§ **WHAT YOU WILL DO**:
Return the data below exactly, but only from the line containing "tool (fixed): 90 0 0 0" through the line containing "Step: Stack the", with both of those lines included.
+++ MATERIAL TO PROCESS
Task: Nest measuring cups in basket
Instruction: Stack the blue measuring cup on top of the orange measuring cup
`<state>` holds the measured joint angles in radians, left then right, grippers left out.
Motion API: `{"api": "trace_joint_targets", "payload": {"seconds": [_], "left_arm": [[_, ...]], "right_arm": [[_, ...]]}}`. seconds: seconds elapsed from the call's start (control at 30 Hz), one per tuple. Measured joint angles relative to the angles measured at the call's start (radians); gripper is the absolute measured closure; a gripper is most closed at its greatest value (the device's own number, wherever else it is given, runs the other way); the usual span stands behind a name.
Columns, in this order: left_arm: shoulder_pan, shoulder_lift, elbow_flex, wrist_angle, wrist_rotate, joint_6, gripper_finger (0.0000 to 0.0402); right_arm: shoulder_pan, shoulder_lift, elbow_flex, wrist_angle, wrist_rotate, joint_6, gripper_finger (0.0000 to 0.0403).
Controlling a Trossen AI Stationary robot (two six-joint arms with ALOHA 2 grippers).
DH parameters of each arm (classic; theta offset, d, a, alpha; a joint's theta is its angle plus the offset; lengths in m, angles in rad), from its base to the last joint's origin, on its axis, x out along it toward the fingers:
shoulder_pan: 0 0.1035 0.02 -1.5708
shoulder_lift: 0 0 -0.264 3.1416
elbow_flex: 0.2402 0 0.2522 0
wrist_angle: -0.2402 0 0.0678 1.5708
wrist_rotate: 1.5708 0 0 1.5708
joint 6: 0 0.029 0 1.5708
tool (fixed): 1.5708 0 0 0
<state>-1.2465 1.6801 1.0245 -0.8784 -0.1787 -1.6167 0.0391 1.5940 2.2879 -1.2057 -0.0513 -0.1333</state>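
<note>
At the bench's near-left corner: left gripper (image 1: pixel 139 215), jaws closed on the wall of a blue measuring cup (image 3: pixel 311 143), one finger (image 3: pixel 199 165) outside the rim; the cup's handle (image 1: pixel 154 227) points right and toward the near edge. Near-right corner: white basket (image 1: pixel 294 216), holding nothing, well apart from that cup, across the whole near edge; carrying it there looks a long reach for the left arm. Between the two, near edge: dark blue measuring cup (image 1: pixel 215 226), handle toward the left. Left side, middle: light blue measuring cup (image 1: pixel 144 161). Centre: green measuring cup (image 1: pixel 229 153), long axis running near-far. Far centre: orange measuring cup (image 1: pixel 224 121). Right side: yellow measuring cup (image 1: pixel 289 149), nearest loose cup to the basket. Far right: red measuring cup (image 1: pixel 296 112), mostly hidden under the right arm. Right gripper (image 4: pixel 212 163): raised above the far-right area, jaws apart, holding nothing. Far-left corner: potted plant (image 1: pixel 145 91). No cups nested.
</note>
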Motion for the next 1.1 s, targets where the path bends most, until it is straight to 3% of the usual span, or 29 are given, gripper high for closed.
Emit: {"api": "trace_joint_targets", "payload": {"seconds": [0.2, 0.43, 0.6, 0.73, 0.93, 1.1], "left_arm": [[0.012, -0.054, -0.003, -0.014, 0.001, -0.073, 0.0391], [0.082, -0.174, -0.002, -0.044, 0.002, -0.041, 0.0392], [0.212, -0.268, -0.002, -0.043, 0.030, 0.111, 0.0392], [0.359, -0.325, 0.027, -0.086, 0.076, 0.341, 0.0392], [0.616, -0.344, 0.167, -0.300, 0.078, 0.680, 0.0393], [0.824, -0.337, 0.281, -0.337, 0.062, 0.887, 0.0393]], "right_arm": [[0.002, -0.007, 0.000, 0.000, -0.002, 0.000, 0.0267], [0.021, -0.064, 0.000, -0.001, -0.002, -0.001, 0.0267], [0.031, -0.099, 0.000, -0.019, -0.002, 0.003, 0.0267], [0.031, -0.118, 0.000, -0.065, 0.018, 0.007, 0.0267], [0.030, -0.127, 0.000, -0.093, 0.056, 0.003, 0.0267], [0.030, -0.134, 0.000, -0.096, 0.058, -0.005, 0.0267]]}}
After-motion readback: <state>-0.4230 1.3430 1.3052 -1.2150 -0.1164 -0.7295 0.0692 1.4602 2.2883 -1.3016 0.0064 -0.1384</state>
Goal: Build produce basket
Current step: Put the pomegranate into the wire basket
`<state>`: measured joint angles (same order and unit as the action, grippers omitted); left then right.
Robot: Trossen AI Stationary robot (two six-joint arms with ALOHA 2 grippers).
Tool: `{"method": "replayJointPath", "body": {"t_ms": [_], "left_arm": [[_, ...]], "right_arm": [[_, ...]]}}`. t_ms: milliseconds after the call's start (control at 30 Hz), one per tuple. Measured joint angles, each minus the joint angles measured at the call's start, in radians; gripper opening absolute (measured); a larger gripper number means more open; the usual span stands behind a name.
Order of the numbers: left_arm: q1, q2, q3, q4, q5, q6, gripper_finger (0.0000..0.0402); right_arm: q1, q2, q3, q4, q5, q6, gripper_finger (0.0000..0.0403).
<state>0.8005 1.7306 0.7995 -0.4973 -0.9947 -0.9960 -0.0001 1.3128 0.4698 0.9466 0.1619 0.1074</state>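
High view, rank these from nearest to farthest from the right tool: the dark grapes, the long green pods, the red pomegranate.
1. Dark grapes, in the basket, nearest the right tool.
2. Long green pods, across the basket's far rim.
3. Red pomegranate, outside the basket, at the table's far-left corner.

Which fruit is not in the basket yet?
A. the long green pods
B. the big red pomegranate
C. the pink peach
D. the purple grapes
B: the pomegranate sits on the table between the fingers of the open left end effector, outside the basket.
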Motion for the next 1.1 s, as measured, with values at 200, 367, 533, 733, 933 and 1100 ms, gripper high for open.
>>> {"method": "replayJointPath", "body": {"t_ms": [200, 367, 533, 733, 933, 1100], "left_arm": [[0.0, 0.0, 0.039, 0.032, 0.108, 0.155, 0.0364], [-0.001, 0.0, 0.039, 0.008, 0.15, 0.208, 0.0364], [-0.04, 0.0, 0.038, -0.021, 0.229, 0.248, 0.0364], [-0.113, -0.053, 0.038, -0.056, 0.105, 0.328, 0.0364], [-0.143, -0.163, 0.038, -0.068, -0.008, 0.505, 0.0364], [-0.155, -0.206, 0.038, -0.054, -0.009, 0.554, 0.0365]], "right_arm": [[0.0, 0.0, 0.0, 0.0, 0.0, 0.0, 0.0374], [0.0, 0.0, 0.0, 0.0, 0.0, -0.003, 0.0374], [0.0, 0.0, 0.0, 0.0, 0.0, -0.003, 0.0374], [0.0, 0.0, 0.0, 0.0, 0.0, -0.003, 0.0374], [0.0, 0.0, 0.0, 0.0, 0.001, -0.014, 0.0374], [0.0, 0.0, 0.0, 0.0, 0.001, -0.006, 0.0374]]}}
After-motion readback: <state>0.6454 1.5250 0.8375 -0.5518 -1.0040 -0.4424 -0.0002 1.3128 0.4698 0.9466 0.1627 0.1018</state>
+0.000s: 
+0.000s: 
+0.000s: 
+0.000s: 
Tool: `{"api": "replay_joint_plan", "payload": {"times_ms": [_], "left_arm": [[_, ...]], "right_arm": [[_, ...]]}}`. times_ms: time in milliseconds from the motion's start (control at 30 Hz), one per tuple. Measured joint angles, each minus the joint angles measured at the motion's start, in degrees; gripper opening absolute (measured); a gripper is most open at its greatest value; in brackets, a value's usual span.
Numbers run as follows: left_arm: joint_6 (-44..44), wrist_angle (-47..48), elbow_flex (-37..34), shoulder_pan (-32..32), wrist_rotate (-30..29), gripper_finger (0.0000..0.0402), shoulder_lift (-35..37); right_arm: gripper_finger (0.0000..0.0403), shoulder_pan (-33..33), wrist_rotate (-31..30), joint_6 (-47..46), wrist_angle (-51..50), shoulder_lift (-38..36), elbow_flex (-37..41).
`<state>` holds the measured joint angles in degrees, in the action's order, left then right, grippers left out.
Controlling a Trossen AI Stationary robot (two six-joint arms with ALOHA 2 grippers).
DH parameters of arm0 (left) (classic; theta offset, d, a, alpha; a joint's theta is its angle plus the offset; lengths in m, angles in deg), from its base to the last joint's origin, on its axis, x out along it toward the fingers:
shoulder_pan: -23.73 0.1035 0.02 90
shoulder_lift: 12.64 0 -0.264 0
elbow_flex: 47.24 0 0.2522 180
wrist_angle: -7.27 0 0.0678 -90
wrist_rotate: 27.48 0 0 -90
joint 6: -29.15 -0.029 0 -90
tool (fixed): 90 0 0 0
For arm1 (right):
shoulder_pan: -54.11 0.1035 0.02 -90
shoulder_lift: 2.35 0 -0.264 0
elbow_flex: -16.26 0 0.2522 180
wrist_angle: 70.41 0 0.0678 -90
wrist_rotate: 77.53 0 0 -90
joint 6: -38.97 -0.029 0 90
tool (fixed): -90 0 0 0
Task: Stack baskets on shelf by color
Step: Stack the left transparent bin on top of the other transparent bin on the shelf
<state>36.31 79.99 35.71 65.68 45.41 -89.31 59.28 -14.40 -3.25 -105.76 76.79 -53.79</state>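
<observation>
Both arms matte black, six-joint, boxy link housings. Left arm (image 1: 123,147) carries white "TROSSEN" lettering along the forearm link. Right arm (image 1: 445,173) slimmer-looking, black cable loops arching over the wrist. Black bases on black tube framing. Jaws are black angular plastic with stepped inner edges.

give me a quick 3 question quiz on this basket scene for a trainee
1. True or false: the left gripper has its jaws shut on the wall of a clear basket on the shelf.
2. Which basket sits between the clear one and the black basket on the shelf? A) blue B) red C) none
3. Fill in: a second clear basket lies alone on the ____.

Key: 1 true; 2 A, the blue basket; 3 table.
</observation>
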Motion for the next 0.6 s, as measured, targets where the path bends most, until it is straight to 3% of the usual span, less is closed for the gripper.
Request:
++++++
§ **SOLUTION FOR THIS TASK**:
tool (fixed): 90 0 0 0
For arm1 (right):
shoulder_pan: -54.11 0.1035 0.02 -90
shoulder_lift: 2.35 0 -0.264 0
elbow_flex: -16.26 0 0.2522 180
wrist_angle: 70.41 0 0.0678 -90
wrist_rotate: 77.53 0 0 -90
joint 6: -38.97 -0.029 0 90
tool (fixed): -90 0 0 0
Task: Stack baskets on shelf by color
Step: Stack the left transparent bin on top of the other transparent bin on the shelf

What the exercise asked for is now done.